KARACHI: Dumpers on a killing spree



By Asif Noorani


KARACHI, April 18: As Nida Bhatti picked up her chirpy six-year-old son, Shazim Khurram, at 1.30pm from his school in DHA Phase 8, she had not the slightest idea that a serious accident was in store for both of them. An over-speeding dumper, carrying sand from the beach, struck her car with full force. The son lost consciousness as a result of a serious brain injury. She was so worried about her son that she didn’t realise that that her own ribs were broken.

The two were rushed to Dr Ziauddin Hospital in Clifton, where the boy was operated upon on Sunday, after a team of surgeons and doctors thought that that the surgery would be beneficial to the child, who has been unconscious. At least he is out of danger now. The ventilator has been removed and some movements of his limbs can be noticed. One hopes the recovery is complete.

The cost of surgery and medicines, as also the child’s one week stay in the ICU, has been to the tune of Rs200,000. Fortunately for Nida Bhatti, a single parent, the airline she works for had insured her and her two sons. Other accident victims are not so lucky.

Less than a fortnight ago, a 22-year-old man was hit by a dumper carrying sand from the beach. He died before he could be taken to hospital.

When this writer asked the DHA’s Director Vigilance, Lt-Col Javed Ahmed, why speed breakers have not been built in Phase 9, he said that the speed breakers would only be built once the roads have been metalled. When that will happen, he has no idea because that’s another department’s responsibility.

The dirt tracks, if one may call them that, have been in use by a large number of motorists and school vans for the past four years. But the authorities never got down to building proper roads in the area where quite a few schools, including the ones run by the DHA, are located.

The “efficient” vigilance wing of the DHA spares no pushcart owner if he parks his cart on the roadside. His cart and the contents thereon are picked up and hauled on to a truck.
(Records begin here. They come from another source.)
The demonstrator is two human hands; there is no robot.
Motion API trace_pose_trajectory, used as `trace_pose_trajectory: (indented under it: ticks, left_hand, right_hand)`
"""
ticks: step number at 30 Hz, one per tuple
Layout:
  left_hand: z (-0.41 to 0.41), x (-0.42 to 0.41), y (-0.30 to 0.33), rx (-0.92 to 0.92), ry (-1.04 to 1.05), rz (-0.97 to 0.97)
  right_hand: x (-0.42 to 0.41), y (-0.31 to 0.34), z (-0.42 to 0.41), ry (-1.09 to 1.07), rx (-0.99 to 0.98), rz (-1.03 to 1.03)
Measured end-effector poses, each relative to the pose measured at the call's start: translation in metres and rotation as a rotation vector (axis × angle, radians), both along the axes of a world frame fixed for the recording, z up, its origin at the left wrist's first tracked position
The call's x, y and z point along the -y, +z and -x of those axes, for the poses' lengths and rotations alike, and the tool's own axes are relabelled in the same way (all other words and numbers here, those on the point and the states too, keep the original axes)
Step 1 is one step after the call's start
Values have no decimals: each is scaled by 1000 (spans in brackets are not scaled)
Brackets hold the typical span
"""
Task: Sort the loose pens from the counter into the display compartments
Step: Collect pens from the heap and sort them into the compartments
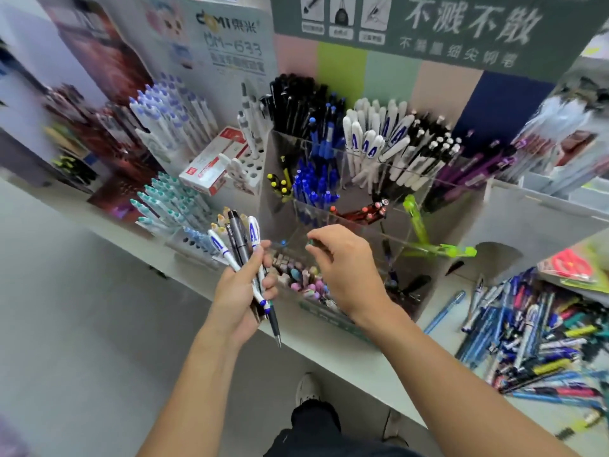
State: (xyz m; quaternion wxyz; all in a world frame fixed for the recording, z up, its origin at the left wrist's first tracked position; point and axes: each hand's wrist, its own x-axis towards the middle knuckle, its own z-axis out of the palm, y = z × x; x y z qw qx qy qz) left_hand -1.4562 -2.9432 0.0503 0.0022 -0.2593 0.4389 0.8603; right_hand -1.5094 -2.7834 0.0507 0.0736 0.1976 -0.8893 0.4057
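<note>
My left hand (242, 291) grips a bundle of pens (238, 240), white ones with blue print and dark ones, tips pointing down over the counter edge. My right hand (342, 262) hovers over the front of the clear acrylic display (389, 235), fingers curled and thumb near forefinger. Blur hides whether it pinches anything. The compartments hold blue pens (313, 186), white pens (372, 140), black pens (296, 97) and red pens (362, 211). A heap of loose pens (534, 331) lies on the counter (346, 351) at the right.
Green pens (438, 250) lean across the display's right front corner. A low box of pastel pens (303, 277) sits under my right hand. A red-and-white carton (214, 163) and racks of teal pens (164, 199) stand to the left. Floor lies below left.
</note>
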Motion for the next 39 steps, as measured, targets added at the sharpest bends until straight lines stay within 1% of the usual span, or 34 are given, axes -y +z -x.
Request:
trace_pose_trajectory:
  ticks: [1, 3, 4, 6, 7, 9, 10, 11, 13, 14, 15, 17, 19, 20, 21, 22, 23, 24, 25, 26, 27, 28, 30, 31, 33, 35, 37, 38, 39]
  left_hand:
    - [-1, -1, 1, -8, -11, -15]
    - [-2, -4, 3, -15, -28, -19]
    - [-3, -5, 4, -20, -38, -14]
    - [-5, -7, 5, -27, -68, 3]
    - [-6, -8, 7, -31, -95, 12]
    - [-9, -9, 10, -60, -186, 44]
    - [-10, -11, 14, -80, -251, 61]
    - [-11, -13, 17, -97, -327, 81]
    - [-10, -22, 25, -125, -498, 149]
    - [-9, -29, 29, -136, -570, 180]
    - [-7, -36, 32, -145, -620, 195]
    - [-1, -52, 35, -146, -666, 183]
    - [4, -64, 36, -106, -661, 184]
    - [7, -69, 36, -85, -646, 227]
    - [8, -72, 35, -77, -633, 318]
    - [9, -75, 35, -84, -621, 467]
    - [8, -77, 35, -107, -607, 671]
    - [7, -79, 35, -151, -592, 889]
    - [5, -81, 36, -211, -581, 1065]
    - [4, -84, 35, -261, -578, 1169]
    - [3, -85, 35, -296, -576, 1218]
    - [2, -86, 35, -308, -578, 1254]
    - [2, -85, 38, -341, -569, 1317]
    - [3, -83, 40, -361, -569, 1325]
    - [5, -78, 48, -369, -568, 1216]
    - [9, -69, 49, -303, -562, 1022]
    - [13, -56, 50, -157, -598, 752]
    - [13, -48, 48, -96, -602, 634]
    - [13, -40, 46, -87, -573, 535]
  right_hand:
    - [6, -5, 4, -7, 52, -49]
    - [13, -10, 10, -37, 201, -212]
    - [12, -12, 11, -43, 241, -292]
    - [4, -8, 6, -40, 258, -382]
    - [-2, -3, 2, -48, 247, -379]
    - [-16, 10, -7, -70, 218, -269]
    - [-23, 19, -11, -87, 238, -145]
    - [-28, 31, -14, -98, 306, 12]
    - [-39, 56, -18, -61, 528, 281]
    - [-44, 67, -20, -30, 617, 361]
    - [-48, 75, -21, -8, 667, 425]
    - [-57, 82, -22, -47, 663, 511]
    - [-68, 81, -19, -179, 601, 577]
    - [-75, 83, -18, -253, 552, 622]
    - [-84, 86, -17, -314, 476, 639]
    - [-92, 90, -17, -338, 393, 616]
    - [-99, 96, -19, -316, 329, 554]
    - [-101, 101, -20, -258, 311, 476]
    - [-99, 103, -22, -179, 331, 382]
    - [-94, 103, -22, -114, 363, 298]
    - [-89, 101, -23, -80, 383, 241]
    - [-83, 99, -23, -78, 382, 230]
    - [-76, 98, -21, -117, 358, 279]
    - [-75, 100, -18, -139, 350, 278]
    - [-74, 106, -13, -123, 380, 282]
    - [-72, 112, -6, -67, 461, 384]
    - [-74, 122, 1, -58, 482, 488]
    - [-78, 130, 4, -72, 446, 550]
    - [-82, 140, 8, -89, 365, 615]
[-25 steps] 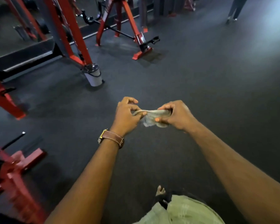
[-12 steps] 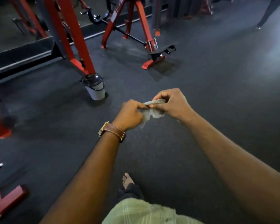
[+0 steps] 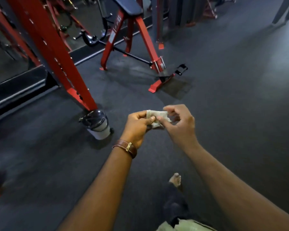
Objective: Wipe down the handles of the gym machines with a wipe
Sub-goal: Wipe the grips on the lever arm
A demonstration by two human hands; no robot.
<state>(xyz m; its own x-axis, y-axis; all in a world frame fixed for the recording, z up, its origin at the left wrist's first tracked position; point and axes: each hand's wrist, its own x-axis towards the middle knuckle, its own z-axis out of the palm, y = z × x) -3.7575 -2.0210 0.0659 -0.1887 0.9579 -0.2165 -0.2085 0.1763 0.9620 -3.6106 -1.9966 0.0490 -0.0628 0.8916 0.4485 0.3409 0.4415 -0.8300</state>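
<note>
A small crumpled pale wipe (image 3: 157,119) is held between both hands in front of me, above the dark gym floor. My left hand (image 3: 138,126), with a brown watch strap on its wrist, pinches the wipe's left part with thumb and fingers. My right hand (image 3: 179,124) pinches its right edge with curled fingers. A red machine with a black padded top (image 3: 128,45) stands ahead, and a curved black handle (image 3: 88,41) sits to its left. Both are well beyond my hands.
A thick red rack post (image 3: 57,59) slants down at the left. At its foot stands a white shaker bottle with a dark lid (image 3: 97,125). A mirror wall (image 3: 10,52) runs along the far left. My bare foot (image 3: 175,180) shows below on the floor.
I have walked forward, so the red machine and the bottle are nearer. My hands have kept working the wipe between them, which is now more bunched.
</note>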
Similarly, if a house owner exceeds the time limit given to him for construction, his bags of cement are appropriated by the vigilance wing staff.
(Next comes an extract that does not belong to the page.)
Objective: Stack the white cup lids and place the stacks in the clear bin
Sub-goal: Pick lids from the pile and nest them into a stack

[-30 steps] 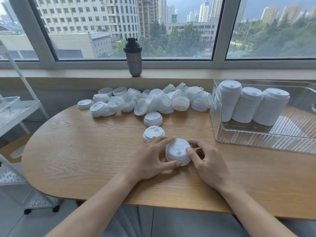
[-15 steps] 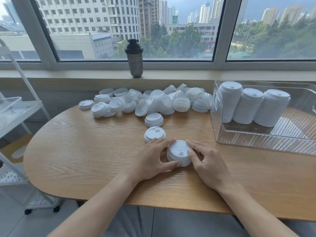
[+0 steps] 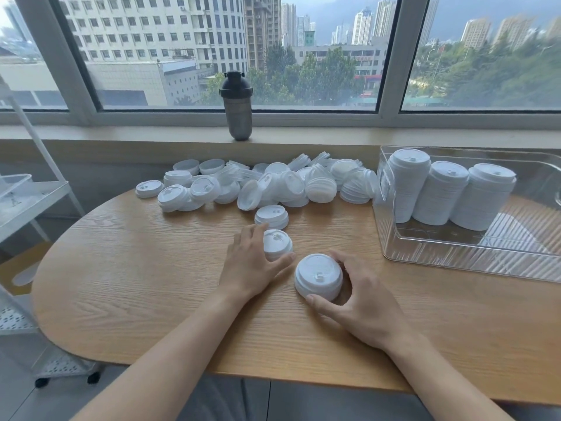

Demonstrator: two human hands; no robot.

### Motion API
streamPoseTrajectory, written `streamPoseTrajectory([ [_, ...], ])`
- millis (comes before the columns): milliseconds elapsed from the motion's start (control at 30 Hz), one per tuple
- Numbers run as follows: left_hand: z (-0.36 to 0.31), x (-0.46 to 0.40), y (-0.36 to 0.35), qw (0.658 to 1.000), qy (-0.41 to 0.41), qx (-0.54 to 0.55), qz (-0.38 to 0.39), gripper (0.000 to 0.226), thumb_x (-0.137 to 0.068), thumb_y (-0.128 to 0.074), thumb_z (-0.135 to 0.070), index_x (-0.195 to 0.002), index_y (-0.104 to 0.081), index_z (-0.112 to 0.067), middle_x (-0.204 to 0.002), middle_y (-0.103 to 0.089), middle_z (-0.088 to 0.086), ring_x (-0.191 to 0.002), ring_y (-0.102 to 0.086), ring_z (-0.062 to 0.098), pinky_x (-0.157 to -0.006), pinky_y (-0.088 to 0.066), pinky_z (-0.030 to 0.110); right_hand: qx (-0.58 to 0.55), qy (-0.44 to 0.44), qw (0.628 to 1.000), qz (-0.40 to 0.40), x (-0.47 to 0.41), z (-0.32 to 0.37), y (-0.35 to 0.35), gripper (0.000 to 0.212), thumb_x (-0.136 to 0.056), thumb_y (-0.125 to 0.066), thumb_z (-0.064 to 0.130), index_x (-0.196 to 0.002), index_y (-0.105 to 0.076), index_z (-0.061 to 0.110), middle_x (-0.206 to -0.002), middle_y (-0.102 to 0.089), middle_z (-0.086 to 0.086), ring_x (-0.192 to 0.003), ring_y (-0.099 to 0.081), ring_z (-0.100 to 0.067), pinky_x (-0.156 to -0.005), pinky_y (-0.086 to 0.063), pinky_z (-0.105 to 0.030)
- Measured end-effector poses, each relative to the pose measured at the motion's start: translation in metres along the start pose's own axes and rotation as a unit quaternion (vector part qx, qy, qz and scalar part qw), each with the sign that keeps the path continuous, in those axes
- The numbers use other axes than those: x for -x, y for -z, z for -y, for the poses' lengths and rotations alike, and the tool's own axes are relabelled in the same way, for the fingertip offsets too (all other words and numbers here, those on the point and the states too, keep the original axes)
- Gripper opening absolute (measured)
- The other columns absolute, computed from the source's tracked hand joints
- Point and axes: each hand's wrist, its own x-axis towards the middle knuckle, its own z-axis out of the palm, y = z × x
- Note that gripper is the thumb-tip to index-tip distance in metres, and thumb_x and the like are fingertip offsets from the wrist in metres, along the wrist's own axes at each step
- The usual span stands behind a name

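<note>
Since finished tall lid stacks (image 3: 446,192) already stand inside the clear bin (image 3: 473,253) at the table's right, the loose lid pile (image 3: 273,183) by the sill feeds small starter stacks up front. Right hand (image 3: 361,302) curls round a short lid stack (image 3: 318,276), steadying it as base. Left hand (image 3: 252,262) cups the next small stack (image 3: 277,243), likely to merge on top.

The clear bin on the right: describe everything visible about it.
The clear bin is a transparent, plastic-looking rectangular tub with ribbed walls and floor and rounded corners. It sits upright on the wooden table at the right, its right end cut off by the frame. Inside, three tall stacks of white lids lean toward the left. Neither hand touches it.
</note>
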Motion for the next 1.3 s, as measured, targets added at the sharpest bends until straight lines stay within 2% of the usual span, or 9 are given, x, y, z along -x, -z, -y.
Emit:
streamPoseTrajectory([
  [267,0.001,-0.002,0.002,0.998,-0.030,0.036,0.047,0.086,-0.087,-0.069,-0.053,-0.159,-0.033,-0.024,-0.158,-0.042,-0.003,-0.147,-0.032,0.018,-0.121,-0.022,0.040,-0.005,0.012,1.000,-0.013,-0.002,-0.005,-0.004,0.089,-0.066,-0.071,0.075,-0.141,-0.046,0.034,-0.133,-0.054,0.021,-0.126,-0.048,0.000,-0.110,-0.041,-0.031],
  [500,0.000,0.005,0.001,1.000,-0.012,-0.018,0.004,0.098,-0.077,-0.069,-0.071,-0.156,-0.035,-0.024,-0.141,-0.048,0.000,-0.134,-0.041,0.022,-0.114,-0.032,0.040,-0.004,0.023,1.000,-0.017,-0.002,-0.006,-0.004,0.082,-0.067,-0.074,0.072,-0.137,-0.048,0.038,-0.129,-0.055,0.024,-0.122,-0.049,0.002,-0.107,-0.042,-0.026],
  [600,0.000,0.005,0.004,0.998,-0.042,0.026,0.036,0.087,-0.087,-0.071,-0.048,-0.160,-0.030,-0.025,-0.157,-0.041,-0.001,-0.150,-0.027,0.021,-0.125,-0.014,0.040,-0.006,0.025,1.000,-0.019,-0.002,-0.007,-0.004,0.084,-0.066,-0.073,0.071,-0.138,-0.048,0.037,-0.130,-0.055,0.024,-0.122,-0.049,0.001,-0.107,-0.041,-0.026],
  [667,0.001,0.006,0.005,0.996,-0.055,0.048,0.041,0.090,-0.085,-0.071,-0.049,-0.161,-0.028,-0.024,-0.161,-0.037,-0.001,-0.152,-0.023,0.018,-0.127,-0.009,0.041,-0.006,0.025,1.000,-0.018,-0.003,-0.007,-0.004,0.084,-0.066,-0.074,0.071,-0.138,-0.048,0.036,-0.130,-0.055,0.023,-0.123,-0.049,0.001,-0.107,-0.041,-0.026],
  [800,0.003,0.009,0.005,0.999,0.011,0.032,-0.003,0.097,-0.072,-0.070,-0.075,-0.149,-0.046,-0.021,-0.141,-0.049,0.002,-0.132,-0.044,0.020,-0.114,-0.036,0.041,-0.010,0.027,0.999,-0.020,-0.002,-0.007,-0.005,0.083,-0.065,-0.074,0.069,-0.137,-0.049,0.036,-0.129,-0.056,0.023,-0.122,-0.049,0.001,-0.106,-0.040,-0.023],
  [900,0.003,0.008,0.006,0.999,0.028,0.034,-0.011,0.081,-0.071,-0.077,-0.071,-0.133,-0.059,-0.022,-0.130,-0.057,-0.004,-0.121,-0.050,0.017,-0.106,-0.043,0.040,-0.007,0.023,1.000,-0.019,-0.003,-0.007,-0.004,0.084,-0.065,-0.076,0.069,-0.138,-0.049,0.036,-0.129,-0.055,0.022,-0.122,-0.049,0.001,-0.106,-0.039,-0.021],
  [1000,0.005,0.007,0.008,0.994,0.033,0.107,0.001,0.078,-0.070,-0.086,-0.058,-0.133,-0.061,-0.020,-0.126,-0.059,-0.008,-0.113,-0.057,0.011,-0.102,-0.048,0.036,-0.005,0.024,1.000,-0.019,-0.003,-0.007,-0.005,0.083,-0.066,-0.076,0.068,-0.138,-0.049,0.036,-0.129,-0.055,0.023,-0.122,-0.048,0.002,-0.106,-0.038,-0.019],
  [1133,0.005,0.008,0.012,0.986,0.028,0.160,0.024,0.072,-0.072,-0.092,-0.036,-0.135,-0.060,-0.018,-0.127,-0.058,-0.008,-0.095,-0.058,-0.010,-0.080,-0.042,0.003,-0.006,0.022,1.000,-0.019,-0.002,-0.006,-0.004,0.083,-0.065,-0.074,0.070,-0.137,-0.049,0.037,-0.127,-0.055,0.024,-0.121,-0.049,0.002,-0.105,-0.040,-0.022],
  [1300,0.004,0.010,0.015,0.976,0.018,0.214,0.039,0.070,-0.076,-0.090,-0.032,-0.137,-0.059,-0.019,-0.129,-0.062,-0.006,-0.095,-0.060,-0.015,-0.077,-0.044,0.004,-0.011,0.024,0.999,-0.019,-0.001,-0.004,-0.002,0.081,-0.065,-0.076,0.068,-0.136,-0.050,0.036,-0.125,-0.055,0.026,-0.119,-0.050,0.001,-0.104,-0.043,-0.027],
])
And yet the same people don’t keep a tab on the speeding dumpers and water tankers. “That’s the job of the traffic police,” the vigilance director told this writer. “We are short-staffed,” he added.

Why is the sand being removed from the beach and what kind of ecological disaster it will cause is for the environmentalists and ecologists to find out. But for his part, the administrator of the DHA should ensure that no heavy vehicles are allowed to ply in the entire DHA half an hour before and after school hours, as is the practice in developed and most developing countries.

Back to Shazim Khurram, his tormenter, the dumper driver, was arrested, not by the staff of the vigilance wing but by the police who responded to the phone call made by the people at the site of the accident.